Configuring GitLab CI/CD pipelines
We’ve mentioned that you can configure your project’s CI/CD pipeline to define its stages, jobs, and commands. But how do you do that? All CI/CD pipeline configuration happens within a file called .gitlab-ci.yml
, which lives in the root of your project’s repository. Look through any public GitLab project, and you’re sure to see a file with that name that determines what happens in that project’s pipeline.
Every .gitlab-ci.yml
file uses a domain-specific language that consists of keywords, values, and some syntactical glue. Some keywords define stages and jobs within those stages. Other keywords configure jobs to do different things within the pipeline. Still, other keywords set variables, specify Docker images for jobs, or affect the overall pipeline in various ways. This domain-specific language is rich enough to let you do just about anything you’d like in your CI/CD pipelines, but not so rich as to be overwhelming (at least, once you’ve had some experience writing and reading these CI/CD configuration files).

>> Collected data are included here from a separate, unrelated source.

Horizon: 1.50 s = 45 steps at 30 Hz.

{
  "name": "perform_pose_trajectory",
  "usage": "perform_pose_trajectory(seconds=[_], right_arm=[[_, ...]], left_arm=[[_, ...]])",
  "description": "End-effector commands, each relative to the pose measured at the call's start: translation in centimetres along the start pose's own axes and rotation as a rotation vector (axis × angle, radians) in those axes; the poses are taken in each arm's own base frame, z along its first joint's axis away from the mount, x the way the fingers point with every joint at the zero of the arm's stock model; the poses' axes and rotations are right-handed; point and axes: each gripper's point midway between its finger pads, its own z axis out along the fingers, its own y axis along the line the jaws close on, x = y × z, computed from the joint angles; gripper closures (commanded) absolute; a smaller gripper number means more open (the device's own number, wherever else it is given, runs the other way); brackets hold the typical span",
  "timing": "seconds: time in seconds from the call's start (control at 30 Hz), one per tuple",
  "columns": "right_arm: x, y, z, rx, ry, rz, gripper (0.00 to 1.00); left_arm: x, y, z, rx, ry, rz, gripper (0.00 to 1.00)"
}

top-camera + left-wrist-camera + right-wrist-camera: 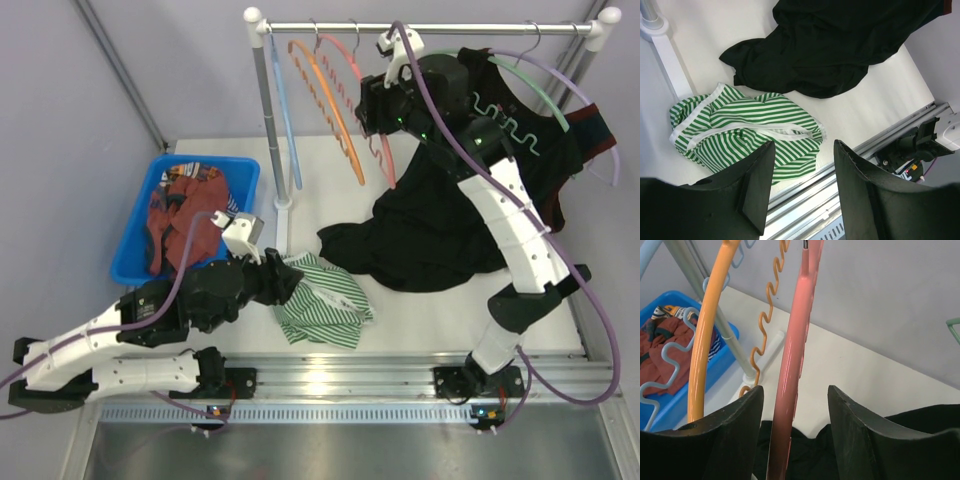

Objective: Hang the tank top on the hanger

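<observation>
The green and white striped tank top (322, 300) lies crumpled on the table near the front edge; it also shows in the left wrist view (745, 127). My left gripper (292, 287) hovers at its left edge, open and empty (802, 150). The pink hanger (368, 100) hangs by its hook from the rail (430, 28). My right gripper (366, 112) is raised at the rail, open, with the pink hanger's arm (792, 355) passing between its fingers, nearer the left one, untouched by either.
An orange hanger (328, 100) and a light blue hanger (282, 100) hang left of the pink one. A large black garment (440, 225) hangs on a green hanger (520, 85) and spills onto the table. A blue bin (150, 235) with red cloth stands left. The rack post (270, 120) rises nearby.
</observation>
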Motion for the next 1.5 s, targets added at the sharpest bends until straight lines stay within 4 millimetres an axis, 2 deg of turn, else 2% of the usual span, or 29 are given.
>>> perform_pose_trajectory(seconds=[0.0,0.13,0.3,0.4,0.43,0.57,0.77,0.87,1.17,1.47], right_arm=[[-0.6,0.3,0.5,0.025,-0.018,-0.042,0.46],[-0.8,0.5,0.5,0.033,-0.025,-0.048,0.48],[-1.3,0.5,0.3,0.052,-0.041,-0.052,0.58],[-1.2,0.2,0.4,0.077,-0.038,-0.059,0.72],[-1.3,0.2,0.4,0.081,-0.039,-0.061,0.81],[-1.5,-0.2,0.2,0.109,-0.045,-0.061,1.00],[-2.7,-0.6,-0.6,0.139,-0.089,-0.053,1.00],[-4.3,-0.5,-1.3,0.136,-0.147,-0.033,1.00],[-7.0,-0.3,-3.0,0.120,-0.254,-0.026,1.00],[-6.6,-0.7,-4.3,0.137,-0.259,-0.009,1.00]], left_arm=[[-0.8,0.3,-0.4,-0.014,-0.031,-0.010,0.44],[-0.7,0.3,-0.2,-0.018,-0.029,-0.007,0.44],[-0.6,0.4,-0.1,-0.023,-0.030,-0.006,0.44],[-0.5,0.5,-0.1,-0.026,-0.029,-0.007,0.44],[-0.6,0.5,0.0,-0.026,-0.031,-0.006,0.44],[-0.6,0.5,0.0,-0.028,-0.031,-0.007,0.44],[-0.5,0.5,0.0,-0.027,-0.027,-0.008,0.44],[-0.5,0.5,0.0,-0.028,-0.028,-0.010,0.44],[-0.2,0.6,0.1,-0.031,-0.020,-0.005,0.45],[-0.3,0.9,0.0,-0.038,-0.026,-0.008,0.44]])
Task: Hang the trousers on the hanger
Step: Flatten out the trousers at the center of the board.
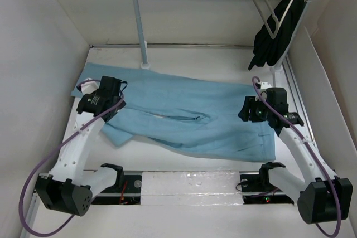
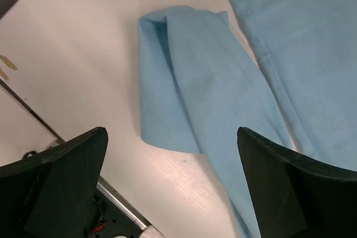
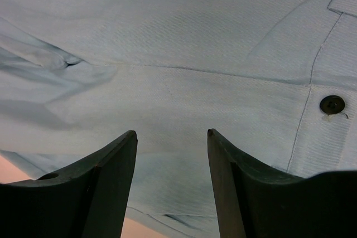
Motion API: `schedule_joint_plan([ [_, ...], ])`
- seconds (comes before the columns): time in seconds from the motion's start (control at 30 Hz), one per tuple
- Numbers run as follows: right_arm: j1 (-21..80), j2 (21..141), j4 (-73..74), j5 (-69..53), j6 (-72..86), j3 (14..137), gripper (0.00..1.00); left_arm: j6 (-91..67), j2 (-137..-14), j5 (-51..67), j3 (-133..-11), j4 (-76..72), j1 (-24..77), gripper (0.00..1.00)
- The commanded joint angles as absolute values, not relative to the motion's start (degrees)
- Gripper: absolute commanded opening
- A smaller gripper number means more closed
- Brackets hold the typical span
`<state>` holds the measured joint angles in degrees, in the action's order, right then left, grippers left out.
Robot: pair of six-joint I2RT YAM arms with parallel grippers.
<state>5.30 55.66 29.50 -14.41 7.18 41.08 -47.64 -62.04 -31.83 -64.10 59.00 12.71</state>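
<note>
The light blue trousers lie spread flat on the white table, waist to the right and legs to the left. The thin grey hanger hangs on the rail at the back right, beside a black garment. My left gripper is open and empty above the folded-over near leg end; the left wrist view shows its jaws wide apart. My right gripper is open and empty just above the waist cloth, its jaws apart, with the dark waist button to its right.
A metal rail post stands at the back, left of centre. White walls close in both sides. A black base rail runs along the table's near edge.
</note>
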Motion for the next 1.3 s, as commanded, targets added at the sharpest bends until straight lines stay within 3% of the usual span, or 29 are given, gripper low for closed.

There are about 30 keywords available to use in a .gitlab-ci.yml
file. Rather than trying to memorize the details and configuration options available for each, we recommend that you concentrate on the big picture of what’s possible with CI/CD pipelines, and then learn the nuances of the relevant keywords as needed. The official GitLab documentation is the best source of information on these keywords, especially since they change from time to time.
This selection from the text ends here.